While it is up to any one object to decide how it responds to messages, we need to know whether that object represents a useful addition to our system. In other words, we want to know what the object will do in response to what messages.

As seen in Chapter 2, Thesis, the Eiffel language encapsulates this knowledge about an object in the form of a contract, describing the preconditions and postconditions for each method along with the invariants that hold when the object has been created and whenever it is not executing a method.

This contract is, as the language in Object-Oriented Software Construction implies, a useful design tool: describe your object in terms of the messages it receives, what it expects when it receives those messages, and what the sender can expect in return.

Eiffel also demonstrates that the contract is an effective correctness testing tool, because the assertions contained in an object's contract can be checked whenever appropriate, whether the object is being used in a test or a production system. In principle, the contract could even be used to generate tests in the style of property-based testing; what is "for all (expected input structure) -> (assertions that some properties hold of results)" other than a statement of preconditions and postconditions? In practice, this integration does not yet exist.

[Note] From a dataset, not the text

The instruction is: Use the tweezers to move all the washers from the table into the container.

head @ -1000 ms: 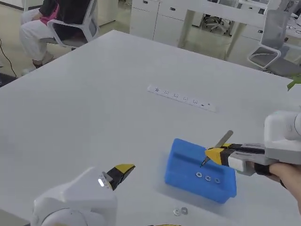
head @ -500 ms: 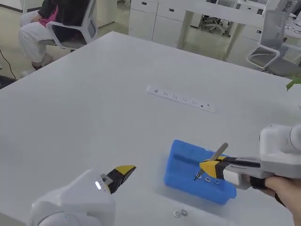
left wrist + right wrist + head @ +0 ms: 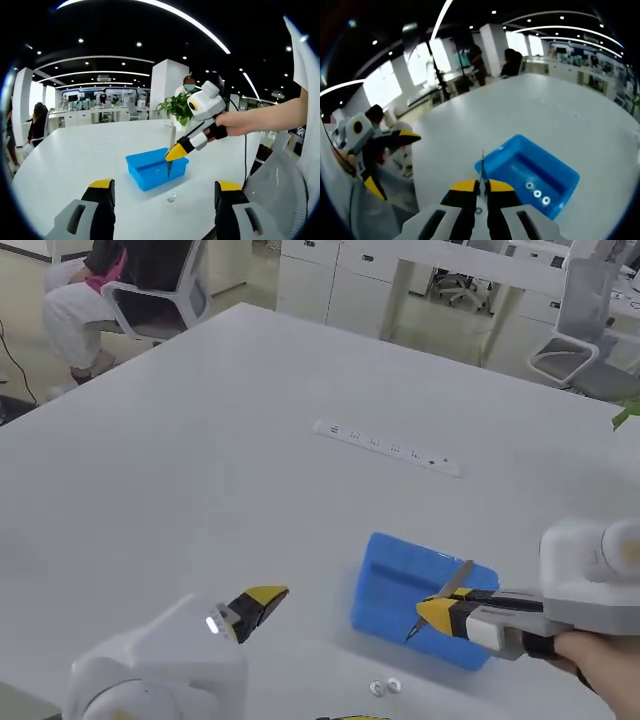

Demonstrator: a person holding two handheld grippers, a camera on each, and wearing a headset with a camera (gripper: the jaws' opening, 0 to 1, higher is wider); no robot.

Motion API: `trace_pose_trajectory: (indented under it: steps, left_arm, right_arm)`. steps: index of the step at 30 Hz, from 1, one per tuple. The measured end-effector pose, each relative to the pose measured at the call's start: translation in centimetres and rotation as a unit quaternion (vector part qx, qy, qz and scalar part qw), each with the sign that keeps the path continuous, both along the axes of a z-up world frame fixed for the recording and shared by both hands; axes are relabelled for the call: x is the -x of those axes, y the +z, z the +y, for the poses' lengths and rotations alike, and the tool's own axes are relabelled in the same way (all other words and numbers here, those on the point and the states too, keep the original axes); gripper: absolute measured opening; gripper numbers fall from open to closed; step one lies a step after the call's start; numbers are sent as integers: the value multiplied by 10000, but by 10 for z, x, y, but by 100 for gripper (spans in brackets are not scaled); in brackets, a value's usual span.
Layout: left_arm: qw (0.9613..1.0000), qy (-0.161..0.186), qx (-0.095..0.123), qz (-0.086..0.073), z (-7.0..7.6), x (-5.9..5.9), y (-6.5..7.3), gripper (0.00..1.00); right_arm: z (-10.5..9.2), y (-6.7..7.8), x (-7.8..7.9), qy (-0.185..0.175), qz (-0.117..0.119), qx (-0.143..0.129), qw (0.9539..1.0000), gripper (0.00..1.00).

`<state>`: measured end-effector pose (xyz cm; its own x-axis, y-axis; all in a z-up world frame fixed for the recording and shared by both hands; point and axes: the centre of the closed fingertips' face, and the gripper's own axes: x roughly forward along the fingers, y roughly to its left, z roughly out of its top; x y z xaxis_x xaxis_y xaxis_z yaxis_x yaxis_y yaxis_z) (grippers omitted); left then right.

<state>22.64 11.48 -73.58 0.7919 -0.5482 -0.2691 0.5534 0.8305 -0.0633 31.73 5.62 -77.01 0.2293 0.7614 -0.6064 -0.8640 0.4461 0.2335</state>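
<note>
Head view: the blue container (image 3: 385, 578), shallow and rectangular, sits on the white tabletop (image 3: 200, 470). The right claw (image 3: 432, 613) is clamped on slim metal tweezers (image 3: 457, 576) and lies over the container's near side, tweezer tips angled down. Two loose washers (image 3: 384, 688) lie just nearer than that claw, outside the container. The left claw (image 3: 265, 598) is well left of the container. A power strip (image 3: 388, 448) lies far beyond both claws, with wide bare tabletop all round.

Left gripper view: the left claw (image 3: 164, 186) has its jaws spread wide, gripping nothing. The container (image 3: 145, 175) is straight ahead.

Right gripper view: the jaws pinch the tweezers (image 3: 482, 169). Three washers (image 3: 537, 193) sit in a row on the container's floor, right of the tips. Whether the tips hold a washer is too small to tell.
</note>
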Motion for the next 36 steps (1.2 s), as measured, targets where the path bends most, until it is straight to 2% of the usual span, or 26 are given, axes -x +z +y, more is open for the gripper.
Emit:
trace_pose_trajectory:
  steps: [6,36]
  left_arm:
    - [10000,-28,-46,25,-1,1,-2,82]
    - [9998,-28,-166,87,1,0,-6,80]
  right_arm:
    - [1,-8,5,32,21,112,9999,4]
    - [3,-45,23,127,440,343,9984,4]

As the contract describes what an object can do, what must be true for the object to do it, and what will be true after the object has done it, it's also a great candidate for the position of standard documentation structure for each object. We already see in the world of HTTP APIs that the Open API Specification (formerly Swagger, https://swagger.io/specification) is a machine and human-readable description of what operations an API supports, its parameters and responses. An approach like this could easily be adopted for individual objects; after all, an object represents a model of a small, isolated computer program and so its message boundary is an API supporting particular operations.